Like the chair’s back inclination, lumbar support can promote the lordotic curve of your back. It will minimize stress during the prolonged sitting posture. Additionally, effective lumbar support has a height of at least 50 centimeters. 

  • Ergonomic Keyboard and Wrist Pads

There is overloading on the left hand due to the QWERTY keyboard; thus, modern ergonomic keyboards and wrist pads could help avoid getting the risk of hand injuries, such as carpal tunnel syndrome (CTS). 

The position of the upper extremities must be forearm pronation and wrists in ulnar deviation and extension. This tool helps boost performance, productivity, and efficiency at work. Ergonomic keyboards may vary in the market; they could be angled, contoured, or split.

  • Trackballs

The lateral position of the mouse causes abduction of the arm wrist in ulnar deviation and extended position. One can use trackballs as an alternative to alleviate strain on the intrinsic structures of the hand.

  • Ergonomic Desk

An ergonomic desk provides comfort and prevents RSI to desk job workers. In the working station, the position of the upper extremities must be arms relaxed, elbows folded at 90 degrees, and wrists must be in a neutral position. 
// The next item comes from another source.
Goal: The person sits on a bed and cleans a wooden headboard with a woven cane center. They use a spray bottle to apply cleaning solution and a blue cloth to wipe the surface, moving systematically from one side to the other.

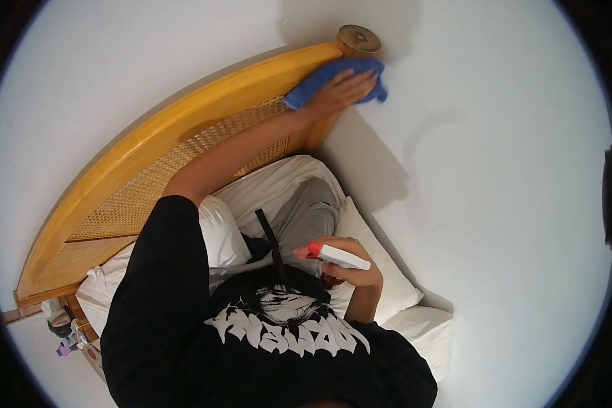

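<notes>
My left hand (338, 94) presses a blue cloth (304, 90) against the right end of a yellow wooden headboard (126, 151), just below its round post top (359, 41). The fingers lie over the cloth and hold it to the wood, and part of the cloth hangs out past the post. Close to my body, my right hand (368, 277) is closed round a spray bottle (345, 257) with a white and red trigger head. My palm and fingers hide most of the bottle's body.
Woven cane panels (132, 197) fill the headboard. A white pillow (223, 234) leans beneath my left arm, and a cream pillow (387, 275) lies along the white wall (510, 190) at right. Small items (68, 330) stand on a bedside surface at lower left.
</notes>
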`<state>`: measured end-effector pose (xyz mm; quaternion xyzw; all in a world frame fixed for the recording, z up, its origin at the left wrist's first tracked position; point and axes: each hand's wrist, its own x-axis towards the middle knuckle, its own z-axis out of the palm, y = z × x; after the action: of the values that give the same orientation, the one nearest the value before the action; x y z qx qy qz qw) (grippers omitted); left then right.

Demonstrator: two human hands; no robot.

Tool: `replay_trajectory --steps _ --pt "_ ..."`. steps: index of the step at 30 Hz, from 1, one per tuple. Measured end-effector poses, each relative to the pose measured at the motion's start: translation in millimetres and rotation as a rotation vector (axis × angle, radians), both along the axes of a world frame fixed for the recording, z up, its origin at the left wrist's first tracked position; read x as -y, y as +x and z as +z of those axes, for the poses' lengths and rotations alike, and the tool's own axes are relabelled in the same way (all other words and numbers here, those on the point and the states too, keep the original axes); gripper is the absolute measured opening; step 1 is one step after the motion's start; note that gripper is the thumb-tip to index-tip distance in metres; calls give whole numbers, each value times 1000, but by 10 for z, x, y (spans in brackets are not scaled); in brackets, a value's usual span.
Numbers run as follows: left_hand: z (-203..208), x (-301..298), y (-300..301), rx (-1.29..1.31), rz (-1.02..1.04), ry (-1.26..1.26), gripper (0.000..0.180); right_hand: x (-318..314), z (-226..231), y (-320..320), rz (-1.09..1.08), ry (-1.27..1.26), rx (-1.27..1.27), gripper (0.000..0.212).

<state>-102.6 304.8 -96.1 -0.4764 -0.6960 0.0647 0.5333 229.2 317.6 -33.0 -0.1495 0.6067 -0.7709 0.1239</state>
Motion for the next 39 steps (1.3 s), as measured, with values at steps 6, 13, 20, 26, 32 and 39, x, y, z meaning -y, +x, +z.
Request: replay_trajectory --steps 6,13,20,26,32,39 --pt "-1053 -27 65 217 45 -552 48 -323 60 39 -1 68 -64 44" --pt "824 28 200 235 -10 117 47 -521 15 120 -84 -129 135 47" --pt "1675 -314 -494 1330 -11 305 51 -617 2 -44 -62 -98 94 53" --pt "1501 -242 -310 1154 8 349 53 -647 113 -124 82 -44 72 57" --pt "1591 741 271 855 141 268 47 -511 271 -207 185 76 32 54" --pt "1663 2883 875 611 218 487 50 -9 787 -341 315 120 32 50"
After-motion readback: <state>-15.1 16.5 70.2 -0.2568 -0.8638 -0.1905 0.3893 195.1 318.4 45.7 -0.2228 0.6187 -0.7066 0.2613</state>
The monitor should be about 15 to 30 inches away from the person, and the top area is at eye level to prevent leaning the head forward. In addition to avoiding injuries, one can use a blue light filter to prevent eye strain and fatigue.  

Most Common Forms Of RSI

  1. Trigger finger 
  2. Ganglion cyst
  3. Carpal tunnel syndrome (CTS) 
  4. Back strain
  5. Rotator cuff syndrome
  6. Subacromial bursitis
  7. Olecranon bursitis
  8. Prepatellar bursitis
  9. Patellar tendonitis
  10. Tennis elbow
  11. Golfer’s elbow

Symptoms Of RSI

  1. Joint stiffness and tenderness on affected areas
  2. Joint swelling on severe and chronic cases
  3. Tingling or numbness on hands or toes
  4. Hyposensitivity or hypersensitivity to cold or heat
  5. A significant weakness of the affected area results in clumsiness
  6. Loss of functional movements 
  7. Dull aching pain during prolonged static posture 
  8. Persistent mild pain that worsens with activity
  9. Prior injury area exhibits pain and discomfort

Most Common Activities That Cause RSI

  • Prolonged use of computer mouse 
  • Prolonged stretched and static positions at work
  • Gentle but frequent movements
  • Frequent overhead activities 
  • Use of vibrating power equipment and assembly tools
  • Use of small-handle tools such as tongs, sewing needles, knives, or screws
  • Use of tool large tools for the hand to grasp
  • Frequent gripping and twisting tools 


Repetitive stress injury affects about 1.8 million workers yearly. The risk of acquiring RSI increases with age, prior injury, and years in working service. It can lead to severe, chronic pain and irreversible damage to the affected area when left untreated. 

Modern technological innovations have become highly essential nowadays. Enhanced assembly tools, power equipment, and ergonomic modifications in the workstation are of great help in reducing RSI. The investment in the said tools is surely cost-effective.